Le chaîne du Jura est connue depuis de nombreuses années pour être une zone à risque concernant le radon. «C’est dû à nos sous-sols karstiques. Ils sont composés de failles et permettent au gaz de s’y loger facilement, explique Stanislas de Froment. Généralement, on retrouve donc une plus forte concentration de radon dans les hauteurs du Nord vaudois qu’au bord du lac.» Parmi les communes les plus sensibles du canton, on retrouve Bullet, Ballaigues, Mauborget, Vallorbe et Sainte-Croix, selon les dernières statistiques fédérales. «Il ne faut pas paniquer car il y a encore pas mal d’énigmes. Par exemple, j’ai enregistré des taux plus élevés au deuxième étage d’un immeuble à Lausanne qu’à Montcherand. On dit aussi que lorsque la pression atmosphérique est haute – quand il fait beau – il devrait y avoir moins de radons dans l’air, mais parfois c’est le contraire, confie-t-il. Le vrai problème, c’est que l’on manque cruellement de professionnels qui prennent à cœur ce thème.»

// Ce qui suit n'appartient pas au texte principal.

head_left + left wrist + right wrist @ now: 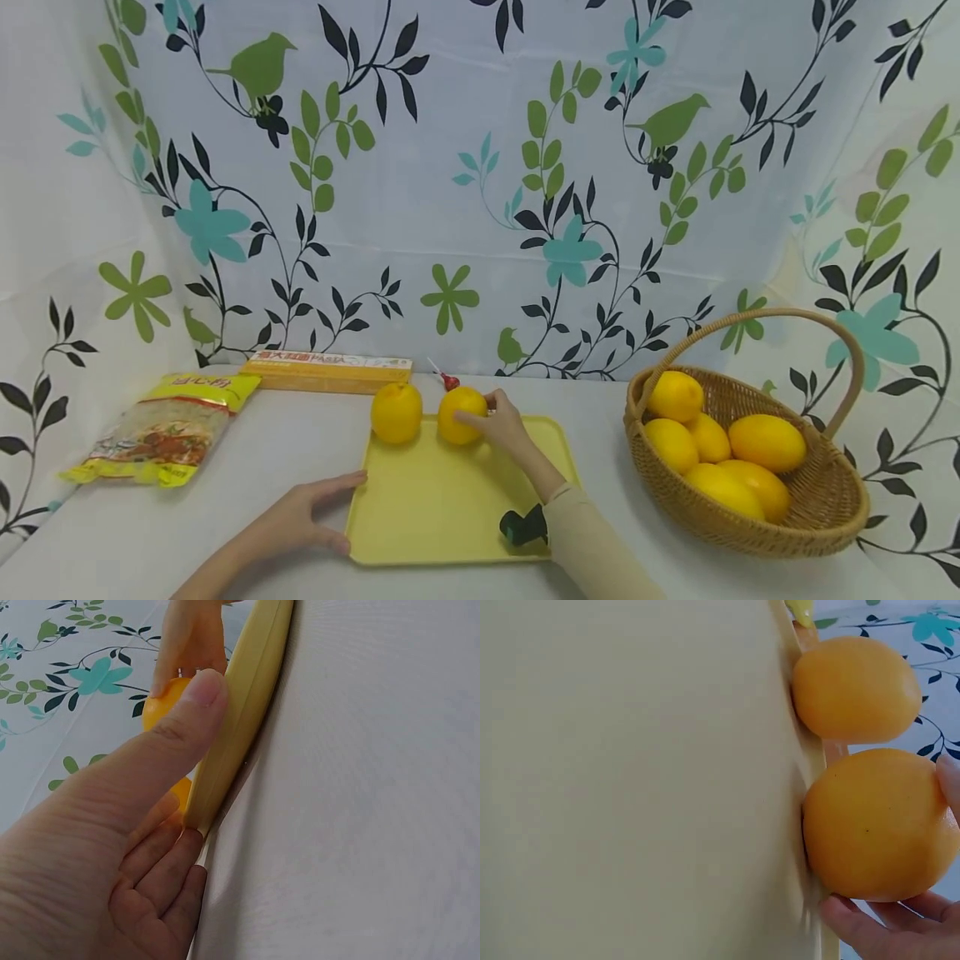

Découvrez la concentration de radon dans votre commune sur le site www.bag.admin.ch 

Bien penser sa maison

Selon le consultant en radon, le plus important, pour les nouvelles constructions, c’est qu’elles soient étanches, avec un système de renouvellement de l’air, et que les zones qui sont en contact avec le sol soient isolées avec des matériaux adaptés.